● **About this task**: Return only those lines of the listing in which "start" appears.

▼

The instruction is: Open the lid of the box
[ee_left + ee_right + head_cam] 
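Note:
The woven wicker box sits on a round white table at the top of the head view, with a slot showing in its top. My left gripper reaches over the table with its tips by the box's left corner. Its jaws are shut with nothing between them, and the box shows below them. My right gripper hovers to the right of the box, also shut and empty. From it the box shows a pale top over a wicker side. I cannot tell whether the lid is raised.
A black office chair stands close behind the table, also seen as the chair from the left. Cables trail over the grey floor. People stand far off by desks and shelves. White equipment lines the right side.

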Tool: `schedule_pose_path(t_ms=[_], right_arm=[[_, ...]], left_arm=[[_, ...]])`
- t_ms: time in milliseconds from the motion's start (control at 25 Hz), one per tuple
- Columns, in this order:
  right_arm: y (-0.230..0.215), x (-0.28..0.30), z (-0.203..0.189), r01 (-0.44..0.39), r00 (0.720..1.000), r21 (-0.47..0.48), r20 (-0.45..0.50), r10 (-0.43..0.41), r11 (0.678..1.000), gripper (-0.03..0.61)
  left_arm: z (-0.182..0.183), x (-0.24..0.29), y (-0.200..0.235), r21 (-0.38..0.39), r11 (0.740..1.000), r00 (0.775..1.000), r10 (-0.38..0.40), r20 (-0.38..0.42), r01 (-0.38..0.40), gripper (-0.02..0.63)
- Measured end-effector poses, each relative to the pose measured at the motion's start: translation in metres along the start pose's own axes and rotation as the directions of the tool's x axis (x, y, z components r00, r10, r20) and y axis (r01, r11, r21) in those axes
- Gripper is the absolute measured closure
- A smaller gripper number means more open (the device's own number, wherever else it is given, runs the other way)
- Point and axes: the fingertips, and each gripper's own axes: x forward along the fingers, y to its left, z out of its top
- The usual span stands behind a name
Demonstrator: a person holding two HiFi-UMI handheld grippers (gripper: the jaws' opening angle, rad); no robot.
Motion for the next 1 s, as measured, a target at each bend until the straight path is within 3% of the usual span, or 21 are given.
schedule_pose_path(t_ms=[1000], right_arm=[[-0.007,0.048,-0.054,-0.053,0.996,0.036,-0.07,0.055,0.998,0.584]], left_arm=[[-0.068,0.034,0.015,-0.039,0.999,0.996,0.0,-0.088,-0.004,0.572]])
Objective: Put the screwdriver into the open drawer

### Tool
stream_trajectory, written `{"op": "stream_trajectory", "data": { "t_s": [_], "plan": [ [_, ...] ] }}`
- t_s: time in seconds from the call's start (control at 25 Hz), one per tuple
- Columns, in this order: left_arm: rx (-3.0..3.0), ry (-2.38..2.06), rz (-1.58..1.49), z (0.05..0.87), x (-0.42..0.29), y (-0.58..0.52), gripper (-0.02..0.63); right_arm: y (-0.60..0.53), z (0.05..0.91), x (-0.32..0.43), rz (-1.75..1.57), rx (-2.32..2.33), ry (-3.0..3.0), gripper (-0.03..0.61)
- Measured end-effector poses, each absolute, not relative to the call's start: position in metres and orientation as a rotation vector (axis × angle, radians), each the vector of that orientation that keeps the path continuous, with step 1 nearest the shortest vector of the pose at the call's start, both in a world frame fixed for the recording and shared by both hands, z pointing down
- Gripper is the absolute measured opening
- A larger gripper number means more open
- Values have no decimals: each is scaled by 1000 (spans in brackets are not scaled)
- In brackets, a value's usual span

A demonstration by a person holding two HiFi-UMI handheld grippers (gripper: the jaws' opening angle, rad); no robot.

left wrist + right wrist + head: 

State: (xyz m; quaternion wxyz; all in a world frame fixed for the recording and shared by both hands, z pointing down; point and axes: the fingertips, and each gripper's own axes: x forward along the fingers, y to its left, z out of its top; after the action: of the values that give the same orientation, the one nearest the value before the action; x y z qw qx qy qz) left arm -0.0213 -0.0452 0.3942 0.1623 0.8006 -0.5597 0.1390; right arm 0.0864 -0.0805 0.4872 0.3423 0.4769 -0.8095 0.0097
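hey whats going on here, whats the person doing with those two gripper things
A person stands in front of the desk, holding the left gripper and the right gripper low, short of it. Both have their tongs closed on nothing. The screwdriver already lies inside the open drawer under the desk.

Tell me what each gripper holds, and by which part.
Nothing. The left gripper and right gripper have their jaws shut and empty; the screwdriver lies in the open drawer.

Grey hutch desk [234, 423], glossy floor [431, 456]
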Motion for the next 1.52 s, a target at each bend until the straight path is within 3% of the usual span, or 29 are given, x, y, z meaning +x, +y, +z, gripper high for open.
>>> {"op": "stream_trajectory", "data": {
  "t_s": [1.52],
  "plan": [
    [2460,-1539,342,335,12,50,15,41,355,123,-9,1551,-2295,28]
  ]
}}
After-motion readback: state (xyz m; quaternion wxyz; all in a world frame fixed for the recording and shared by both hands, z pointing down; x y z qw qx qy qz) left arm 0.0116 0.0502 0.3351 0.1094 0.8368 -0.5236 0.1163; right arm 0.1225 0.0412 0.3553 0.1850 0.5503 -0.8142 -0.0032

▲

● **Exercise answer**:
- t_ms: time in milliseconds from the motion's start (control at 25 Hz), one per tuple
- Measured end-effector poses, each relative to the pose measured at the motion's start: translation in metres along the start pose's own axes and rotation as the directions of the tool's x axis (x, y, z components r00, r10, r20) and y axis (r01, r11, r21) in those axes
- t_s: time in seconds from the call's start (control at 25 Hz), one per tuple
- Measured end-effector poses, each absolute, not relative to the call's start: position in metres and orientation as a rotation vector (axis × angle, radians), each the vector of that orientation that keeps the path continuous, with step 1 nearest the shortest vector of the pose at the call's start, both in a world frame fixed for the recording and shared by both hands, z pointing down

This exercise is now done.